Unsere junge Generation verändert sich. Sie schrumpft aufgrund des demografischen Wandels. Untersuchungen zeigen aber auch, dass sie sich zunehmend sozial aufspaltet. Erst am Mittwoch veröffentlichte die Bosch-Stiftung eine Studie zur Ungleichbehandlung bei Ausbildungsbewerbungen. Sie belegt einmal mehr, dass die Schulabgänger mit ausländisch klingendem Namen bei gleicher Qualifikation deutlich mehr Bewerbungen schreiben müssen als Mitbewerber ohne ersichtlichen Migrationshintergrund.

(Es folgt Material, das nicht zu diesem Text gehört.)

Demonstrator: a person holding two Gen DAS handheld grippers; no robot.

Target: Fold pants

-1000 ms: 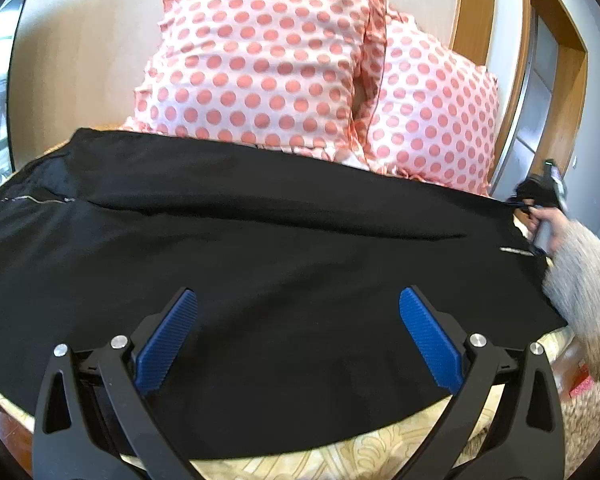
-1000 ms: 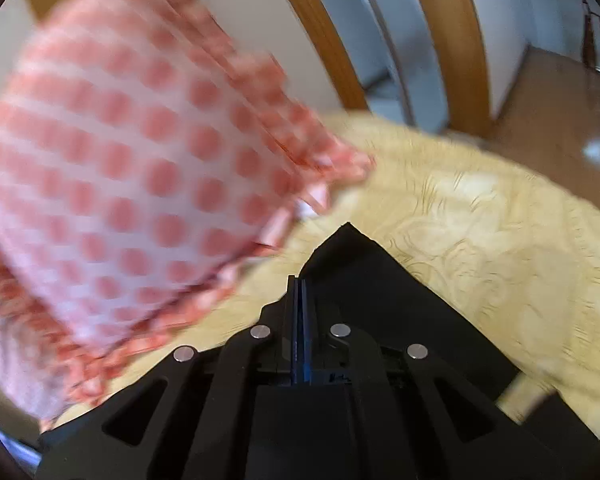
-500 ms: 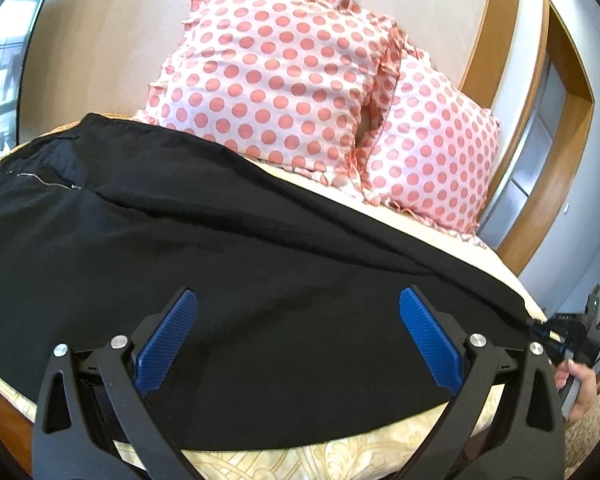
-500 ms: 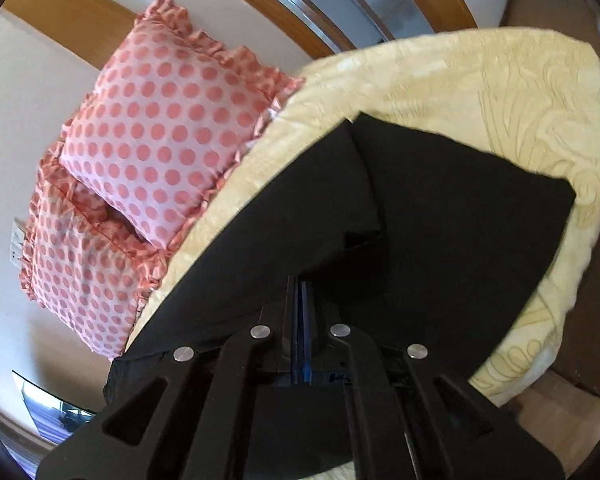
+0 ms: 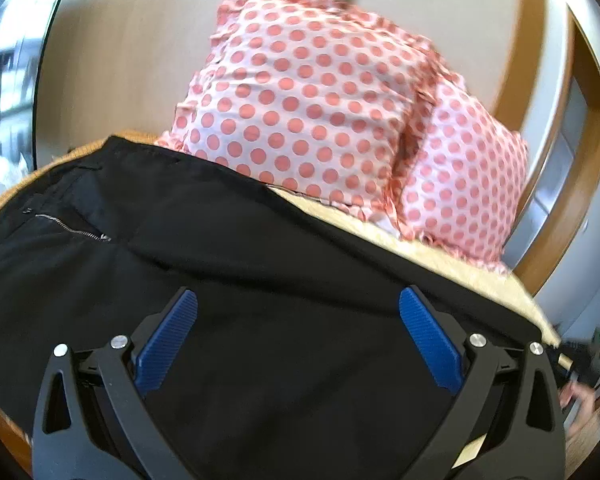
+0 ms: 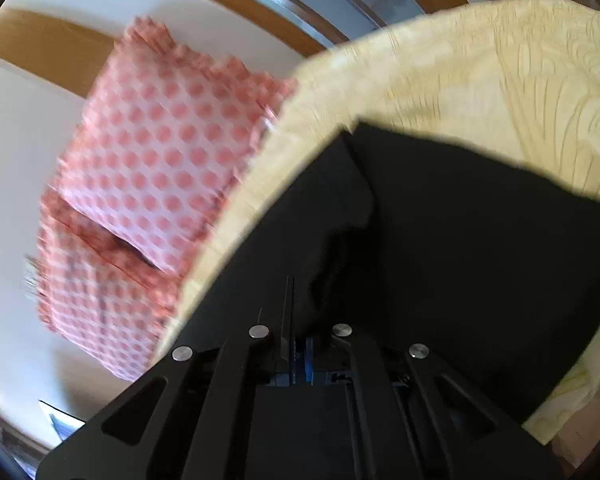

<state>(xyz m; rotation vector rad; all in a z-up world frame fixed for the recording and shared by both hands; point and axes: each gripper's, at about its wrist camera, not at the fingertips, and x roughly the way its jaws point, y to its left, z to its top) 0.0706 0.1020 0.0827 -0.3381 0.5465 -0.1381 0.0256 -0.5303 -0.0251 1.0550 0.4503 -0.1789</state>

Dass die soziale Herkunft in Deutschland weiterhin maßgeblich die Berufsaussichten von Jugendlichen diktiert, ist leider keine Neuheit. Aber die soziale und ethische Herkunft zieht schon viel früher Trennlinien innerhalb der Jugendlichen. Sie entscheidet über ihre Eigenwahrnehmung und ihre Positionierung.

Eine „sehr heterogene Gruppe“

Laut der repräsentativen Sinus-Jugendstudie „Wie ticken Jugendliche?“ präsentiert sich diese als „eine soziokulturell sehr heterogene Gruppe“. Die Studie verzichtet daher auf allgemeine Aussagen über die Jugend, sondern versucht der Unterschiedlichkeit durch die Unterteilung in viele Jugendgruppen gerecht zu werden. Dabei stellte sich heraus, dass der generelle Tenor zur Zukunftsperspektive zwar zuversichtlich ist, diese Wahrnehmung von den sozial Benachteiligten jedoch nicht geteilt wird. Auch andere Studien kommen zum gleichen Ergebnis.

So ermittelte das Institut für Demoskopie Allensbach (IfD) im vergangenen Jahr, dass 81 Prozent der 15 bis 24-Jährigen aus guten wirtschaftlichen Verhältnissen hoffnungsvoll in die berufliche Zukunft schauen. Unter den wirtschaftlich Schlechtergestellten ist es nur die Hälfte. Auch die Frage, ob sich Leistung in Deutschland lohne, wird gegensätzlich beantwortet. Unter den ärmeren Jugendlichen bejahen diese Frage nur halb so viele wie unter den reicheren. Ähnlich verhält es sich bei der Beurteilung der Aufstiegschancen in der deutschen Gesellschaft.

Abgrenzung entlang sozialer Unterschiede

Laut der Sinus-Studie verlaufen die selbst gesteckten Abgrenzungen untereinander vor allem entlang sozialer Unterschiede – und eben nicht entlang gemeinsamer Interessen. „Die Hartz IV-Empfänger kriegen das Geld in den Arsch geschoben“, sagt ein Jugendlicher in der Sinus-Studie. Er zeigt den Forschern zufolge stellvertretend die Abgrenzungstendenz der jungen gesellschaftlichen Mitte – und die Angst vor dem Absturz.

Die Gräben sind tief zwischen den Jugendgruppen. Die „konservativ-bürgerliche“ will beispielsweise die gesellschaftliche Ordnung bewahren. Die „prekäre“ beklagt deren mangelnde Fairness und fühlt sich ausgegrenzt. Der lifestyle-orientierte Teil strebt nach Veränderungen und unkonventionellen Erfahrungen im Konsum- und Freizeitverhalten. Alle Studien kommen zu einem ähnliche Ergebnis: Der vereinheitlichende Begriff der einen „Jugend“ ist eine pauschalisierende Floskel. Ihrer tief gespaltenen Entsprechung in der Realität wird sie kaum gerecht.